Rades Dirk, Bohlen Guenther, Dunst Juergen, Lohynska Radka, Veninga Theo, Stalpers Lukas, Schild Steven E, Dahm-Daphi Jochen
Department of Radiation Oncology, University Hospital Schleswig-Holstein, Luebeck, Germany.
Strahlenther Onkol. 2008 Jan;184(1):30-5. doi: 10.1007/s00066-008-1795-5.

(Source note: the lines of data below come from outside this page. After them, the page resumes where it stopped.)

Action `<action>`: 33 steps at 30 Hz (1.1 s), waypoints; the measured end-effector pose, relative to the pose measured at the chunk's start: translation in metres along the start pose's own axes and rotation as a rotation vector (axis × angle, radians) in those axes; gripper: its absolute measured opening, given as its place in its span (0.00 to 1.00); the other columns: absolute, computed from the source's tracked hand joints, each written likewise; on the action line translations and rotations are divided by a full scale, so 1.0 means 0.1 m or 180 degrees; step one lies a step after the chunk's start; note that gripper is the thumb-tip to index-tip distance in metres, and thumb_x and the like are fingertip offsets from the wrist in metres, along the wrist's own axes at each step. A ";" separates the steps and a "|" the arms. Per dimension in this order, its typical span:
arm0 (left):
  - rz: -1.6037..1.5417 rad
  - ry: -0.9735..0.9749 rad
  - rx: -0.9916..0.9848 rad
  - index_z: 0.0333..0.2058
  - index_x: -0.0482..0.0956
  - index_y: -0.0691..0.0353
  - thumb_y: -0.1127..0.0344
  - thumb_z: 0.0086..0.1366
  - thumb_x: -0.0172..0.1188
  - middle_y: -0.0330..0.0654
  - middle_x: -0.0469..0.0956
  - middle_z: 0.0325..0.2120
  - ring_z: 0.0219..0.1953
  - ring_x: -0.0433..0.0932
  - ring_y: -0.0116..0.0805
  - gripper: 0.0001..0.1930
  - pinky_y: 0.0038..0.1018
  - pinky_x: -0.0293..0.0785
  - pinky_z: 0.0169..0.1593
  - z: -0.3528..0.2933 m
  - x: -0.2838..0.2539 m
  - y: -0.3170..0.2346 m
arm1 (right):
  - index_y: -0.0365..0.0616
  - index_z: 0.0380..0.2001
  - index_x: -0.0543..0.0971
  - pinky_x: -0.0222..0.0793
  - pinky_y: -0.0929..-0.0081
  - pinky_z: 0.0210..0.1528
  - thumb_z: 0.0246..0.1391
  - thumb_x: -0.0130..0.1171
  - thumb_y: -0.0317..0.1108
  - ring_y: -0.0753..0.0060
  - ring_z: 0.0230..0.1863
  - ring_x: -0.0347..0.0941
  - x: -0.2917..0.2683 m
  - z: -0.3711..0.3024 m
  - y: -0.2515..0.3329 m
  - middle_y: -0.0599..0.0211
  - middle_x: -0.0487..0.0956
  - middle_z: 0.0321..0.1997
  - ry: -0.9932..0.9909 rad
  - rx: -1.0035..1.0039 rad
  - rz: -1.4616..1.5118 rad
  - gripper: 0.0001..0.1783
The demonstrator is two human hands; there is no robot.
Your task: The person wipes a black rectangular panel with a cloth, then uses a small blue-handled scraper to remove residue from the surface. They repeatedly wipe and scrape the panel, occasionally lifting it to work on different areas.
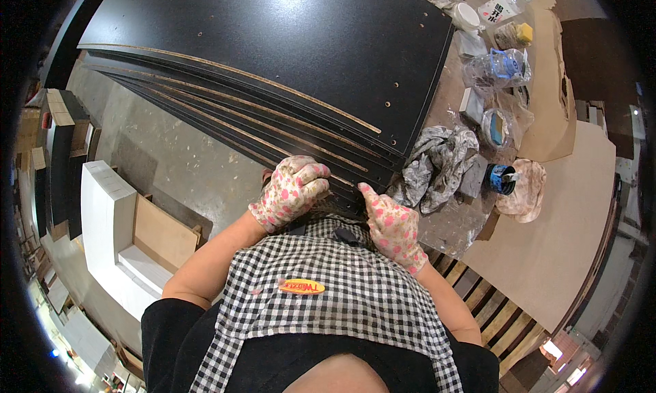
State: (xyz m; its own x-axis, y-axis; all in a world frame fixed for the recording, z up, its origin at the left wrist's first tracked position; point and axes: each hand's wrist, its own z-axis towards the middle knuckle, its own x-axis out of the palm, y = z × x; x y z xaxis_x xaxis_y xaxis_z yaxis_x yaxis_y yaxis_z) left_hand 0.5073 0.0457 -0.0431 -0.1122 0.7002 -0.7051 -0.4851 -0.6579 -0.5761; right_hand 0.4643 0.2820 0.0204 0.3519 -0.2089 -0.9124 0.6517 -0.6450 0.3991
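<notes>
Black panels (273, 31) lie in a stack, their near edges fanned out like steps. Narrow brown raw-board strips (273, 131) run along those edges. My left hand (294, 188), in a white glove with pink flowers, is closed at the edge of a lower panel. Whatever its curled fingers hold is hidden. My right hand (394, 230), gloved alike, grips the near right corner of the lower panels. One digit stretches onto the panel, while the other fingers are mostly out of sight. Beside that corner lies a crumpled grey, stained cloth (441, 164).
Right of the stack, a stained surface carries a clear plastic bottle (492, 68), a dark blue can (501, 179) and a stained rag (523, 191). Further right lie cardboard (543, 85) and a pale board (547, 242). White box-like pieces (109, 215) stand at left.
</notes>
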 end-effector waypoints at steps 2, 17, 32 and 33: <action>0.0010 -0.0115 0.0075 0.33 0.76 0.55 0.68 0.44 0.71 0.38 0.75 0.39 0.42 0.75 0.44 0.17 0.42 0.71 0.45 -0.01 0.01 0.01 | 0.46 0.59 0.70 0.69 0.71 0.23 0.45 0.56 0.29 0.69 0.24 0.74 0.01 0.01 0.01 0.68 0.73 0.28 0.0080 -0.0060 -0.0109 0.33; 0.0359 0.0934 0.0845 0.35 0.78 0.49 0.63 0.52 0.58 0.34 0.72 0.57 0.43 0.75 0.38 0.09 0.40 0.70 0.47 0.19 -0.18 -0.04 | 0.36 0.55 0.73 0.64 0.85 0.26 0.64 0.50 0.29 0.88 0.22 0.64 0.21 -0.20 0.04 0.78 0.73 0.22 -0.1110 0.1384 0.2608 0.18; -0.0191 0.2054 0.1890 0.52 0.69 0.58 0.67 0.58 0.50 0.45 0.60 0.63 0.57 0.68 0.44 0.21 0.36 0.71 0.51 0.46 -0.33 0.40 | 0.43 0.58 0.73 0.66 0.80 0.24 0.59 0.52 0.22 0.84 0.19 0.65 0.54 0.08 1.15 0.70 0.74 0.19 -0.2742 0.3154 0.2102 0.22; -0.0205 0.2162 0.1782 0.52 0.69 0.58 0.67 0.59 0.50 0.45 0.60 0.63 0.56 0.68 0.44 0.21 0.36 0.71 0.51 0.47 -0.27 0.38 | 0.43 0.57 0.73 0.66 0.80 0.24 0.59 0.51 0.23 0.84 0.19 0.65 0.55 0.09 1.18 0.69 0.74 0.20 -0.2827 0.3211 0.2051 0.22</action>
State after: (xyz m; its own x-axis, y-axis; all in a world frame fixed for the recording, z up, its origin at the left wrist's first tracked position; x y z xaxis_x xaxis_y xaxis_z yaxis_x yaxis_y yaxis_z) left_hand 0.4509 0.0149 -0.0270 0.3833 0.2979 -0.8743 -0.8463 -0.2657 -0.4616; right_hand 0.5545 0.1874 0.0164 -0.3644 -0.7779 -0.5119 -0.3111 -0.4165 0.8543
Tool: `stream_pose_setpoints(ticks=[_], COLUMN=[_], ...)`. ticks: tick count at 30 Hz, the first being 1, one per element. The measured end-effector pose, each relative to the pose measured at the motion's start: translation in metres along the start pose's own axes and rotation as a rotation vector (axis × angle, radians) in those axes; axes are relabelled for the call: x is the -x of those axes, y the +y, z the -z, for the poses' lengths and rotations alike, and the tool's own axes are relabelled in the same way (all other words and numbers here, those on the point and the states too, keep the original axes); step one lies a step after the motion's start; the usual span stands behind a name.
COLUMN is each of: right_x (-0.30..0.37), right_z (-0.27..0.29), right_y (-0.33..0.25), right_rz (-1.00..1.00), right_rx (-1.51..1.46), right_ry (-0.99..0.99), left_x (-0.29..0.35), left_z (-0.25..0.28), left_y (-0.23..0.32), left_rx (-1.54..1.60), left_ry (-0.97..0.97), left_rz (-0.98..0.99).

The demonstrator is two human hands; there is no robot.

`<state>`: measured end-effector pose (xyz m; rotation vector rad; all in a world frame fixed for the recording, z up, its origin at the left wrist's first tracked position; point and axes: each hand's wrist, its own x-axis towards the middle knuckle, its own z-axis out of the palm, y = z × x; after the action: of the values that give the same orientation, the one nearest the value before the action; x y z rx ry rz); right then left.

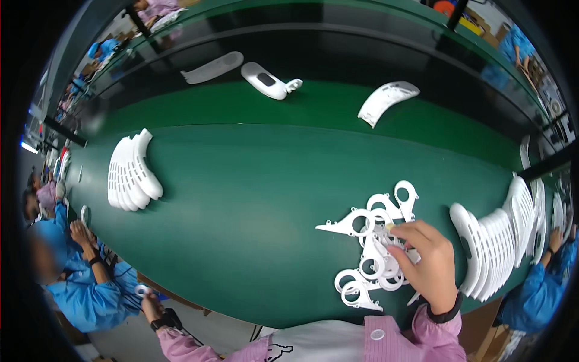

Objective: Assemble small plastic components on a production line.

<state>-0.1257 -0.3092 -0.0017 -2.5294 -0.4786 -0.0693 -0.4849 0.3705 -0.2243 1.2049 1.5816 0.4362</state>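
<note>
My right hand (pixel 427 259) reaches over a loose pile of white plastic ring-shaped parts (pixel 373 265), each with a pointed tail. Its thumb and index finger are curved and apart at the pile's right side, with no part plainly held between them. One ring part (pixel 348 224) points its tail to the left, and another ring part (pixel 405 192) lies at the pile's far end. Down at the lower left, off the table edge, my left hand (pixel 153 308) is closed on a small white ring-shaped part (pixel 142 290), partly hidden by the fingers.
Slotted white curved shells (pixel 491 250) stand in a row at the right, and more slotted shells (pixel 128 175) at the left. Across the green table (pixel 241 199), a white shell (pixel 386 101) and an assembled white piece (pixel 265 81) lie on the far strip. A co-worker (pixel 90 283) works close at left.
</note>
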Motion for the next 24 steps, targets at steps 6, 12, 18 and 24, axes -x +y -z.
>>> stream_pose_setpoints(ticks=[6,12,18,24], right_x=[-0.017,-0.026,-0.027,-0.016], right_z=[0.0,-0.031,-0.028,-0.03], right_y=[-0.017,-0.012,-0.02,-0.028], right_rz=[0.171,0.238,0.237,0.103], right_rx=[0.056,0.114,-0.037,0.008], right_ry=[0.012,-0.047,-0.093,-0.196], left_x=[-0.077,-0.065,0.191,0.339], left_z=[-0.009,-0.002,-0.126,-0.411], left_y=[-0.024,0.068,0.241,0.268], left_rx=[-0.03,-0.685,-0.069,-0.572], left_ry=[-0.379,0.393,0.01,-0.868], left_rz=[-0.025,-0.743,-1.094,-0.94])
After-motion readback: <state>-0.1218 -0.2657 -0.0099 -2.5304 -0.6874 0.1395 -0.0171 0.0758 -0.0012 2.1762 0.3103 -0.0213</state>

Whole-brain radiotherapy (WBRT) is the most common treatment for brain metastases. Most of these patients have a poor survival prognosis. Therefore, a short radiation program is preferred, if it provides a similar outcome as longer programs. This study compares 20 Gy in five fractions (treatment time: 1 week) to longer programs, with higher doses including 30 Gy in ten fractions (2 weeks) and 40 Gy in 20 fractions (4 weeks).
Data regarding 1,085 patients treated with WBRT for brain metastases were retrospectively analyzed. 387 patients received 20 Gy in five fractions, and 698 patients received higher doses (30 Gy in ten fractions, n = 527, or 40 Gy in 20 fractions, n = 171). In addition, eight potential prognostic factors were investigated including age, sex, Karnofsky Performance Score (KPS), tumor type, interval from tumor diagnosis to WBRT, number of brain metastases, extracranial metastases, and recursive partitioning analysis (RPA) class. Subgroup analyses were performed for each RPA class individually.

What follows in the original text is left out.